• **What is required**: Give back the data below exactly, with every line kept the same.

================================

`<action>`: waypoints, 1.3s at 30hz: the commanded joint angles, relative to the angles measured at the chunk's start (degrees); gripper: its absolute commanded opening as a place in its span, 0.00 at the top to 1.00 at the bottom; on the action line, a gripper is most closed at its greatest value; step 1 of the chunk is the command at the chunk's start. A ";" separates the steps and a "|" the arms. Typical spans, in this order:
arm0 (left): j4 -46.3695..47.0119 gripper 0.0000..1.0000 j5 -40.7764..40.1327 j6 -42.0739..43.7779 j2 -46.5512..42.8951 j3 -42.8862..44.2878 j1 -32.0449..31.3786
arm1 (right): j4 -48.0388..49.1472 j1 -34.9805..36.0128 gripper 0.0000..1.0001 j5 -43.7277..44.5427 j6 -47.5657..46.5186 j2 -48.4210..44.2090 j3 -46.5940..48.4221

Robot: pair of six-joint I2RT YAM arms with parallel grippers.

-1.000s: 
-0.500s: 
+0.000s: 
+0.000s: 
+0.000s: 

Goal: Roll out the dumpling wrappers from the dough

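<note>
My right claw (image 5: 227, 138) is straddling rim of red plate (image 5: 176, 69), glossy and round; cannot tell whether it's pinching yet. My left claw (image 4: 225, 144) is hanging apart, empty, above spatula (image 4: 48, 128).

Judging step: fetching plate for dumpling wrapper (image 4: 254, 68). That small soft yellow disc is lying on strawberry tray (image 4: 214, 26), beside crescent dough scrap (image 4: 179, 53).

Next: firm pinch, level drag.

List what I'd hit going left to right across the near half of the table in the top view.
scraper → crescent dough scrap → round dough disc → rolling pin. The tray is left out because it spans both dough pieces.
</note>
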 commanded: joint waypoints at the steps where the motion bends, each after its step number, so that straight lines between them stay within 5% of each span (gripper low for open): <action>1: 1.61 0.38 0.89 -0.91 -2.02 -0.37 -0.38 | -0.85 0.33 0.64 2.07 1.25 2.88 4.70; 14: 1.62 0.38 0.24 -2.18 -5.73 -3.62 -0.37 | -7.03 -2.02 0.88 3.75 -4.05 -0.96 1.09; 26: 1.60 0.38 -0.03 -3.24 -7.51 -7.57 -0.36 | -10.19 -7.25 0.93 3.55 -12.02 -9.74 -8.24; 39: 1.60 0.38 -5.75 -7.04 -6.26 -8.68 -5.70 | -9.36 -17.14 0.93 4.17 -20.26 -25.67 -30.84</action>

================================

• **Response to the task**:
`<action>`: waypoints, 1.3s at 30hz: the commanded joint angles, relative to the angles measured at the chunk's start (degrees); gripper: its absolute commanded opening as a place in its span, 0.00 at the top to 1.00 at the bottom; on the action line, a gripper is most closed at its greatest value; step 1 of the chunk is the command at the chunk's start. A ";" separates the steps and a "|" the arms. Typical spans, in this order:
arm0 (left): j4 -46.3695..47.0119 gripper 0.0000..1.0000 j5 -40.7764..40.1327 j6 -42.0739..43.7779 j2 -46.5512..42.8951 j3 -42.8862..44.2878 j1 -32.0449..31.3786
arm1 (right): j4 -48.0388..49.1472 j1 -34.9805..36.0128 gripper 0.0000..1.0001 j5 -43.7277..44.5427 j6 -47.5657..46.5186 j2 -48.4210..44.2090 j3 -46.5940..48.4221

Robot: pair of six-joint I2RT YAM arms with parallel grippers.

-1.000s: 
-0.500s: 
+0.000s: 
+0.000s: 
+0.000s: 

Goal: Roll out the dumpling wrappers from the dough

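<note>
My right claw (image 5: 227, 138) is straddling rim of red plate (image 5: 176, 69), glossy and round; cannot tell whether it's pinching yet. My left claw (image 4: 225, 144) is hanging apart, empty, above spatula (image 4: 48, 128).

Judging step: fetching plate for dumpling wrapper (image 4: 254, 68). That small soft yellow disc is lying on strawberry tray (image 4: 214, 26), beside crescent dough scrap (image 4: 179, 53).

Next: firm pinch, level drag.

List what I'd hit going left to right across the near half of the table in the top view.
scraper → crescent dough scrap → round dough disc → rolling pin. The tray is left out because it spans both dough pieces.
</note>
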 commanded: joint waypoints at the steps where the motion bends, each after its step number, so that straight lines between them stay within 5% of each span (gripper low for open): <action>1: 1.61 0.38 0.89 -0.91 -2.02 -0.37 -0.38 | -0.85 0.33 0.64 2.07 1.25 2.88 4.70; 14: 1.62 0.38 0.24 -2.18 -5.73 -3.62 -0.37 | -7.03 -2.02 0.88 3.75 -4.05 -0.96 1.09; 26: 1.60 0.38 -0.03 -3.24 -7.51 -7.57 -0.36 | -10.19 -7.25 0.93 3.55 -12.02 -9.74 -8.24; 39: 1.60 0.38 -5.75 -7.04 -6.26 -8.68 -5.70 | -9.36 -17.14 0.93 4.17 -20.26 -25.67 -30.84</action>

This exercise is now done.